Finished on: 8.6.2023
[I won this book in a LibraryThing Early Reviewer give-away.]

Content Note: threats of rape, misogyny

Plot:
Having run away from home, Miss Emma Poundstone is trying to survive in London, at least until she is coming of age in a few months. But it’s not particularly easy for a young, unaccompanied woman. As she is trying to sell her father’s snuff box to get through the next months without starving, Giles, Duke of Wexham, swoops into the pawnshop and buys it from her. And then he quite literally swoops her off her feet when she faints from hunger. Giles is determined to take care of Emma, but whether Emma is willing to let go of her pride and her reputation to let herself be taken care of is an entirely different question.

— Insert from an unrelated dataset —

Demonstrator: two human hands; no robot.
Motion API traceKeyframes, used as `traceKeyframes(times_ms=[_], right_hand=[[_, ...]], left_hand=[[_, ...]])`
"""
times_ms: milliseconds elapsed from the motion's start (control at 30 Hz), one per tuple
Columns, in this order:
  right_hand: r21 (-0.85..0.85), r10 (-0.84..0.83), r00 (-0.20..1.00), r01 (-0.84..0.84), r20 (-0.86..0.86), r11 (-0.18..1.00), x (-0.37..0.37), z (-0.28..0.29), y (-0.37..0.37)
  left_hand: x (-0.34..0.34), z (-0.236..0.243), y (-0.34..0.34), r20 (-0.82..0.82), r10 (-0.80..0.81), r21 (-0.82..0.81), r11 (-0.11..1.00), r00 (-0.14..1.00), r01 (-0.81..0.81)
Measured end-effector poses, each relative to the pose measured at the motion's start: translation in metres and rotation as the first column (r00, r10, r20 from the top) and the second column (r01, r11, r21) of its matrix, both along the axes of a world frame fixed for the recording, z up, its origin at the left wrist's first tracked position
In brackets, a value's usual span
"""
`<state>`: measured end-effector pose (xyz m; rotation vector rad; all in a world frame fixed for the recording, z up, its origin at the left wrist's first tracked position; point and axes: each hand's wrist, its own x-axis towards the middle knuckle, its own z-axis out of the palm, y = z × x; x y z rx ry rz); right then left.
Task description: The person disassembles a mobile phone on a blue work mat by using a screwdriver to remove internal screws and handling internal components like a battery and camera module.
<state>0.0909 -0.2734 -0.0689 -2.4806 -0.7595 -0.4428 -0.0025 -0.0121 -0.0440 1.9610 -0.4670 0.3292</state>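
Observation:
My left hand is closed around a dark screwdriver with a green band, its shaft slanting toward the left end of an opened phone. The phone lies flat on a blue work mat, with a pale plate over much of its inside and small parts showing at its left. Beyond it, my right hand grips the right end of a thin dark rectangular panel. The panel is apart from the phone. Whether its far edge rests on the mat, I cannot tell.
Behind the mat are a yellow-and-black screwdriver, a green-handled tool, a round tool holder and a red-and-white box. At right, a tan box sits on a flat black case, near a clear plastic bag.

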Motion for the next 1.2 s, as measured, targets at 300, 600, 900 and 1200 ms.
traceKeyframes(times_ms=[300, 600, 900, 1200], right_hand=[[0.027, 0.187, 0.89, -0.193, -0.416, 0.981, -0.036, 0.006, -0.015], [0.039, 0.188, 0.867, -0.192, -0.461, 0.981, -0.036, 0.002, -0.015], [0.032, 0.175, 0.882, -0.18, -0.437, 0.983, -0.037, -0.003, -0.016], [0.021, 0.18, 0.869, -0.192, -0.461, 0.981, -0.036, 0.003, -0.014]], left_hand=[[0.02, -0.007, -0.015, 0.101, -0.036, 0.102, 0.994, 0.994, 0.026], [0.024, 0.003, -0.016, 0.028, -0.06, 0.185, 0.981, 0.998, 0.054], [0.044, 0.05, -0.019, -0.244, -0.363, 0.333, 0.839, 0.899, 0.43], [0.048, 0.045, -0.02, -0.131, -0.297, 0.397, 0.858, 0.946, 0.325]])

One Night with the Duke is a rather nice read as long as you don’t expect too much historical accuracy. There were a couple of pacing issues and Giles didn’t quite convince me as a love interest, but I enjoyed reading about him and Emma.

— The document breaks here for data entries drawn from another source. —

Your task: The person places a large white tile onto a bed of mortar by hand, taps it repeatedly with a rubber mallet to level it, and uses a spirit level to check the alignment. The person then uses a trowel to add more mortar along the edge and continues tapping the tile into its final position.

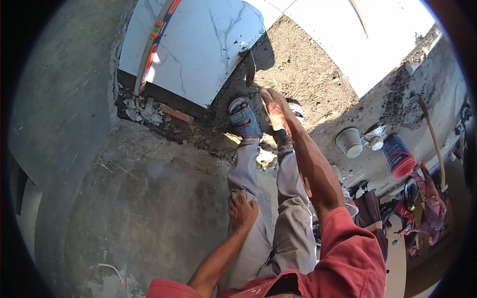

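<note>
My right hand (276, 107) is closed around the handle of a trowel, in front of my sandaled feet. The trowel blade (250, 70) reaches forward over the mortar bed (303, 64), beside the edge of a white marble-patterned tile (194, 49). Whether the blade touches the tile or the mortar, I cannot tell. My left hand (243, 210) rests on my left knee, fingers bent over the grey trousers and holding nothing. A spirit level (149, 55) with orange ends lies across the left part of the tile.
More white tiles (367, 44) lie in bright sun at the far right. Rubble (144, 110) and a wood strip (176, 113) line the near tile edge. On the right stand a pale bucket (350, 142), a blue-and-red bucket (399, 156) and a long wooden handle (433, 134).
</note>
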`<state>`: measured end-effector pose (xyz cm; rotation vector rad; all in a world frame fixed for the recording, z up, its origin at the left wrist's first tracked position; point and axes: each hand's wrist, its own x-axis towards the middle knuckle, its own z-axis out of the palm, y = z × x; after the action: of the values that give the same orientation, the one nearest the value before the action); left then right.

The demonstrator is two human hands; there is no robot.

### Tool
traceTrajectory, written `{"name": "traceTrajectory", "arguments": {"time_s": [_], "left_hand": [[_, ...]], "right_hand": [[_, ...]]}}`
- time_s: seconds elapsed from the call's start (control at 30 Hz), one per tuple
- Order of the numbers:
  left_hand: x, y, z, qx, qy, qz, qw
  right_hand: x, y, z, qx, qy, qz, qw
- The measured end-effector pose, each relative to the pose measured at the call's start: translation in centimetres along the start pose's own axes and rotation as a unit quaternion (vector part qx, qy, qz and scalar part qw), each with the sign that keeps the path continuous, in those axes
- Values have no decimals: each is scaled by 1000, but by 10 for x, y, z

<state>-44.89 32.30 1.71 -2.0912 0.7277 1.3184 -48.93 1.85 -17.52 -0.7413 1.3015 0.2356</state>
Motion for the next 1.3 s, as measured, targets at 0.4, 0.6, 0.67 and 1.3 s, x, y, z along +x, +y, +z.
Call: {"name": "traceTrajectory", "arguments": {"time_s": [0.4,0.6,0.67,1.3], "left_hand": [[0,0,8,-21,12,4,1000],[-1,3,10,-30,37,19,999],[-1,6,8,-21,43,20,999],[-13,19,32,-85,45,-41,995]], "right_hand": [[33,-57,-67,326,51,-33,943],[43,-43,-66,374,37,-39,926],[42,-23,-50,349,20,-14,937],[-15,42,39,57,27,-39,997]]}}
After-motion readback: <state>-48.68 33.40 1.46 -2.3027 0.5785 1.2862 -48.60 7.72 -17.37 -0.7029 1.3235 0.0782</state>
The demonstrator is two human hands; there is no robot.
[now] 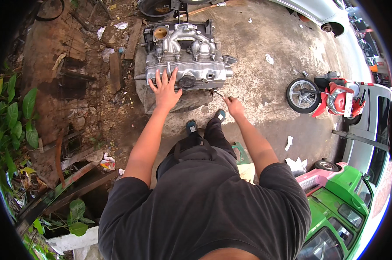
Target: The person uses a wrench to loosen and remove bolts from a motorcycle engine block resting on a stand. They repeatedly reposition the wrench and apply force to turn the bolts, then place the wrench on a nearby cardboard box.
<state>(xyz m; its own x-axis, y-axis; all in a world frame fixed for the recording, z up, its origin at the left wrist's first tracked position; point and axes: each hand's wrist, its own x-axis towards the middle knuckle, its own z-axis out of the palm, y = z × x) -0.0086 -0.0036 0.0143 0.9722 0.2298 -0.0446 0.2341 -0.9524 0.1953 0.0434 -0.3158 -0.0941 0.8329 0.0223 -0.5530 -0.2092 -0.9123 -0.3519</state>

The book cover showing a shirtless man kissing the neck of a woman in a ballgown, holding her tightly.

I am not a huge expert in the field of regency romances but I got the feeling that One Night with the Duke is deeply entrenched in the genre and will provide connoisseurs with familiar tropes and expected thrills, although the story also has unusual elements – especially, as far as I know, the fact that Emma (at the beginning of the book, Emma is once referred to as Amanda or Amalia – I assume a name change later in the game that kind of stuck around) and Giles actually enter into an agreement where she becomes his mistress.

Going into the book, I knew that with the power differential between the two and Emma literally relying on Giles for her survival, it very much depended on the execution of the story whether it would become a story of questionable consent and ickiness, or one where Emma could be her own person and make decisions that also counter Giles’ wishes. The book falls somewhere in the middle, I’d say. It never really convinced me of Emma’s power in the situation (and Giles did some rather problematic things, too), but it gave her enough agency for me to be able to go along with things.

It was a lot harder to believe some of the social things for me, like when Giles takes Emma to all of the fanciest balls and nobody but the biggest bitches seem to take exception to that (unfortunately, Giles is full off “all high society women are horrible” misogyny that is never really adressed in the book). And when he finally proposes to Emma and marries her, I couldn’t really believe that they would be able to do that either – it would have been more realistic for me if they had discovered some important relations of Emma’s to allow for that.

That being said, the book is well-written enough, even when it takes a couple of extra narrative turns that should have been cut in my opinion, and Emma and Giles are likeable enough, as are the supporting characters, to make the book a good read that is easy to breeze through. I enjoyed myself for the most part, even if I probably won’t be rushing out to buy the next book by Golden.

Summarizing: a fine read.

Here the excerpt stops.